I've left a few comments/questions but this is a massive improvement on the existing document, and makes it easy for a newcomer like me to ask questions — which I don't think the doc before your changes did. Hopefully the questions are not too off-base. 😂

doc/neps/nep-0035-array-creation-dispatch-with-array-function.rst

jni · 2020-08-19T03:04:52Z

doc/neps/nep-0035-array-creation-dispatch-with-array-function.rst

+We expect that this functionality will be mostly useful to library developers,
+allowing them to create new arrays for internal usage based on arrays passed
+by the user, preventing unnecessary creation of NumPy arrays that will
+ultimately lead to an additional conversion into a downstream array type.


This section is wonderful, thank you @pentschev for writing it. =) Definitely exactly what I was looking for. =) The only thing I think would be useful is to have a complete usage example, "eg here is scikit-learn k-means now — without any option to create like, even if it works with a CuPy array as input it will end up with a NumPy array as output. But after this NEP and modifying the code to look like below, it will work completely within CuPy, or dask, or other arrays implementing this protocol."
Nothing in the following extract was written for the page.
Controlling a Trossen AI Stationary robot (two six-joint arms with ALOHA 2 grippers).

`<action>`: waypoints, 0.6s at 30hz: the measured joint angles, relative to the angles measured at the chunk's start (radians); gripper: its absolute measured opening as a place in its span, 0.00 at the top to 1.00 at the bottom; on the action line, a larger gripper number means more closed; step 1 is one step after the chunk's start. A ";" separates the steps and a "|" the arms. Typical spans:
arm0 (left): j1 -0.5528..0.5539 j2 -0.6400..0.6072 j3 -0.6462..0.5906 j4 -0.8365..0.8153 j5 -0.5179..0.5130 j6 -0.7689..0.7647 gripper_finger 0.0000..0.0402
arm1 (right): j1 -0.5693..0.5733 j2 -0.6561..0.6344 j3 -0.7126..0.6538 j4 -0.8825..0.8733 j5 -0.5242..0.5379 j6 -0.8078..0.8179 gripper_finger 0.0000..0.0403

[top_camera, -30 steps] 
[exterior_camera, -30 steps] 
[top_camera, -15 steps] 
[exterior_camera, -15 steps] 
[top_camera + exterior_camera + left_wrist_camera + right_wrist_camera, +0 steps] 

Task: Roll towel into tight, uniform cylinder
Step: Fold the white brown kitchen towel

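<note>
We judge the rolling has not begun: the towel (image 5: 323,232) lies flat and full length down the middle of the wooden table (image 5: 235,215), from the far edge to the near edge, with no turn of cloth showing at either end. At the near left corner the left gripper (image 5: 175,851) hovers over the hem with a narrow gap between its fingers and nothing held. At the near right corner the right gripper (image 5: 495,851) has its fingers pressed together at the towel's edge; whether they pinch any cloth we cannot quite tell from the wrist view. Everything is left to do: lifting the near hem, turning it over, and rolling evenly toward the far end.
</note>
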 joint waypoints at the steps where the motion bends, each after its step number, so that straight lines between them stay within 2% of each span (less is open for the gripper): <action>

I was trying to rack my brain for examples in scikit-image that need this, but can't come up with any off the top of my head. Happy to go hunting for one, but I figure there might be existing examples that motivated this NEP in the first place and that would be simple enough to be included?

Update: my_pad below is sufficient. I wonder whether it belongs in this section rather than the next one, ie move up to line 113 (cupy's TypeError) into this section, then start the next section.

This section is wonderful, thank you @pentschev for writing it. =) Definitely exactly what I was looking for. =)

To be fair this is not a new addition, it was already in the original text, it just got moved a bit. See https://numpy.org/neps/nep-0035-array-creation-dispatch-with-array-function.html#usage-guidance .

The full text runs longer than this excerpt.